## WHAT THE TASK ASKS
Your reply must contain exactly the lines running from the one with "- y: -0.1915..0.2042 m" to the last line of the entries below, both included, and no other lines.

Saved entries
* * * * * * * * *
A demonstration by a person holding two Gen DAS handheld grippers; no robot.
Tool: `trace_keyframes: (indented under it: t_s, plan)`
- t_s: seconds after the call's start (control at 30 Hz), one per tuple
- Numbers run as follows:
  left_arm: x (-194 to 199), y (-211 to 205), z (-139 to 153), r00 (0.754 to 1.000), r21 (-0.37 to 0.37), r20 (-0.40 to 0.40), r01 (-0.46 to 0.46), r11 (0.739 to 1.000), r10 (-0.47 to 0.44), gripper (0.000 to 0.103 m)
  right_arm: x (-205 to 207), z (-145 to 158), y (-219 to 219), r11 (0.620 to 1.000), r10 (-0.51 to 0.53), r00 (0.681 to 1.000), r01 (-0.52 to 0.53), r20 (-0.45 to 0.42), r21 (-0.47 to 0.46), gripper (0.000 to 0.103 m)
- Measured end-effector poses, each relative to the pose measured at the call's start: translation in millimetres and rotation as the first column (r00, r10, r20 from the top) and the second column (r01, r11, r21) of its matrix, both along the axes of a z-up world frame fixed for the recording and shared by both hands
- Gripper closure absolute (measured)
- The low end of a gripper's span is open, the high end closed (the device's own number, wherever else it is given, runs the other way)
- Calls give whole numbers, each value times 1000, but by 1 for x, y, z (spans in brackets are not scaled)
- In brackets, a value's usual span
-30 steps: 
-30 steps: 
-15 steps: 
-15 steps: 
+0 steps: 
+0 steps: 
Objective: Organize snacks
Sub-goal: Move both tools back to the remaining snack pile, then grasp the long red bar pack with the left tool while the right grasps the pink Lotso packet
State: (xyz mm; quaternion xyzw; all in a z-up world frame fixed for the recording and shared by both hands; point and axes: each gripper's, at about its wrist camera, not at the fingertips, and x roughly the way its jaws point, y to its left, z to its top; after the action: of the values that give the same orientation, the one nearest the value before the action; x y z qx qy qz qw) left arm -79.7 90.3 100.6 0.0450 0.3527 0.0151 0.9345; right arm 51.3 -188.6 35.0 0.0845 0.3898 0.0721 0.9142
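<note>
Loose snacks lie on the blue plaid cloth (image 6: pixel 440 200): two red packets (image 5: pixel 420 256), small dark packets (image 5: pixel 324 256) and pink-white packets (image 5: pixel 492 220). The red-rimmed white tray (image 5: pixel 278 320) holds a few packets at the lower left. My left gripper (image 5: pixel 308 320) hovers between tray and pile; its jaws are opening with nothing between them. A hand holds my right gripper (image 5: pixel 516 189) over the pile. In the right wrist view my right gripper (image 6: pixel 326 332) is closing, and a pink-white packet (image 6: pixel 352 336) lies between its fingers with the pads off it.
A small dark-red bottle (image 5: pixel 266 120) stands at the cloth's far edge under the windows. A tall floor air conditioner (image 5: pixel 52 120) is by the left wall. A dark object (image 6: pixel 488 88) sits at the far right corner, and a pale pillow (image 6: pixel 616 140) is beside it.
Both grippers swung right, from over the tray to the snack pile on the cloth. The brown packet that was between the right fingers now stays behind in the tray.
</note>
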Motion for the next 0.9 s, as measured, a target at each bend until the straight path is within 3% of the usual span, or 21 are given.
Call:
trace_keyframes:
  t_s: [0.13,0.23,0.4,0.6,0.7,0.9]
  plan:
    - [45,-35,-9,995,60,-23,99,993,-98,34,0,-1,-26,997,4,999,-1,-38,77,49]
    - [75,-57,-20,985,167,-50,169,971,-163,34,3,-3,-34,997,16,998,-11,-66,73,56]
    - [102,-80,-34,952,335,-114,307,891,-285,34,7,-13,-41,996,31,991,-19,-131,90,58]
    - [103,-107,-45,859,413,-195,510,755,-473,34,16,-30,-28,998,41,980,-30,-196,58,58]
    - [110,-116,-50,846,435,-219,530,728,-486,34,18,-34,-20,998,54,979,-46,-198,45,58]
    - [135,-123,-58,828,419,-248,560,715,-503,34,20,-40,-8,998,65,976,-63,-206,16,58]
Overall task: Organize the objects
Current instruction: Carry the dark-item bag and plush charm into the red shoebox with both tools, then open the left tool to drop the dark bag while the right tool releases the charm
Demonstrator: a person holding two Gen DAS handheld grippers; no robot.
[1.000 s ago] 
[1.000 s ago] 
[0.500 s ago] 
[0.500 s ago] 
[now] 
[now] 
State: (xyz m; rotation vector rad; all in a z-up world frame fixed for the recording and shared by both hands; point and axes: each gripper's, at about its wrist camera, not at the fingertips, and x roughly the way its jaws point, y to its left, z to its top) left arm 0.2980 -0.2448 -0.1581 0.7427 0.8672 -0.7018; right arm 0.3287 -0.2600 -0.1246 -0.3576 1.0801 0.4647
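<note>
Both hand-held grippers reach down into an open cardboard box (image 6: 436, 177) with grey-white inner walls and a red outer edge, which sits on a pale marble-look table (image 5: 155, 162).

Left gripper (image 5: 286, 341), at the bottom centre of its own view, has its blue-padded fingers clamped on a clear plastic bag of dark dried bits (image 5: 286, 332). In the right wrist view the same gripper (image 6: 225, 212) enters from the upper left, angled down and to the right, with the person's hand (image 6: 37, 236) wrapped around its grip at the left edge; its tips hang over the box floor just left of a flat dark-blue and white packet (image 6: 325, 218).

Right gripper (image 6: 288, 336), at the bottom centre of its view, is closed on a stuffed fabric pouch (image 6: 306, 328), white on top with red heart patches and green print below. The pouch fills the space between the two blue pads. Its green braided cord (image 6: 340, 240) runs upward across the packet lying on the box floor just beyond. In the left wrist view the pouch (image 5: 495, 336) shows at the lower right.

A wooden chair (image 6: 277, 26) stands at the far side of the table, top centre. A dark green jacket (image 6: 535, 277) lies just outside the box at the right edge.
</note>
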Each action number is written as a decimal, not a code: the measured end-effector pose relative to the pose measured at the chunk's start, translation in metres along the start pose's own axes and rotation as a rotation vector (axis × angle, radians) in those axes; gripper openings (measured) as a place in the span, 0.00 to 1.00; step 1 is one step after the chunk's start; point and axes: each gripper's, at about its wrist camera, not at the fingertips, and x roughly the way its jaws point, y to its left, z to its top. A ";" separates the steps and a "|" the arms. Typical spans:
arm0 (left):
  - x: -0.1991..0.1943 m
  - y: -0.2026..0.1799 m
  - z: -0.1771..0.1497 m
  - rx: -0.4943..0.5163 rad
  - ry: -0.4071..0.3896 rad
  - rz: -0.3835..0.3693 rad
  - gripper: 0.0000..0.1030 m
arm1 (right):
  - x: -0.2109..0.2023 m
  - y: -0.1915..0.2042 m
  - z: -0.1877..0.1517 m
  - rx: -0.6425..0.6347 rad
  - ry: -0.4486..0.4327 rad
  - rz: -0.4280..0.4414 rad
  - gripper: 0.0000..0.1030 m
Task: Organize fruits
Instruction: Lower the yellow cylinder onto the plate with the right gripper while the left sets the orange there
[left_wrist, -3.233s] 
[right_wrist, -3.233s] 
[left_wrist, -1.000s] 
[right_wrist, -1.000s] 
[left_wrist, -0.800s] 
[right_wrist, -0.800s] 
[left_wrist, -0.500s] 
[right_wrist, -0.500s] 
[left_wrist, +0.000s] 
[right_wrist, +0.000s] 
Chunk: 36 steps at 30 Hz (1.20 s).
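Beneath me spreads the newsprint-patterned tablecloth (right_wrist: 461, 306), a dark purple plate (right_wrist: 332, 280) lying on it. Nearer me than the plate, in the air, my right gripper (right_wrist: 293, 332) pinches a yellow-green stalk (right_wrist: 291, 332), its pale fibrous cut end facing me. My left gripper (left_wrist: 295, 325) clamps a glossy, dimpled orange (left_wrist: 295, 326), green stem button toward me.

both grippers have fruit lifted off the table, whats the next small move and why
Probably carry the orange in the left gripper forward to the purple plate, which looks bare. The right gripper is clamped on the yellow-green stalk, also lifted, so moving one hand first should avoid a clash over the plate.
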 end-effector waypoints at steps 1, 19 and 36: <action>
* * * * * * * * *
## ANSWER TO THE PROBLEM
  - y: -0.1915..0.2042 m
  - z: -0.1877..0.1517 m
  - rx: -0.6425..0.6347 rad
  - ry: -0.4486..0.4327 rad
  - rz: -0.4280..0.4414 rad
  - gripper: 0.0000..0.1030 m
Task: Organize fruits
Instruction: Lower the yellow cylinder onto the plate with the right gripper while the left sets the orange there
[left_wrist, -3.233s] 
[right_wrist, -3.233s] 
[left_wrist, -1.000s] 
[right_wrist, -1.000s] 
[left_wrist, -0.800s] 
[right_wrist, -0.800s] 
[left_wrist, -0.500s] 
[right_wrist, -0.500s] 
[left_wrist, +0.000s] 
[right_wrist, +0.000s] 
Chunk: 36 steps at 30 Hz (1.20 s).
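Beneath me spreads the newsprint-patterned tablecloth (right_wrist: 461, 306), a dark purple plate (right_wrist: 332, 280) lying on it. Nearer me than the plate, in the air, my right gripper (right_wrist: 293, 332) pinches a yellow-green stalk (right_wrist: 291, 332), its pale fibrous cut end facing me. My left gripper (left_wrist: 295, 325) clamps a glossy, dimpled orange (left_wrist: 295, 326), green stem button toward me.

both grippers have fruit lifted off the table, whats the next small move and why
Probably carry the orange in the left gripper forward to the purple plate, which looks bare. The right gripper is clamped on the yellow-green stalk, also lifted, so moving one hand first should avoid a clash over the plate.
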 end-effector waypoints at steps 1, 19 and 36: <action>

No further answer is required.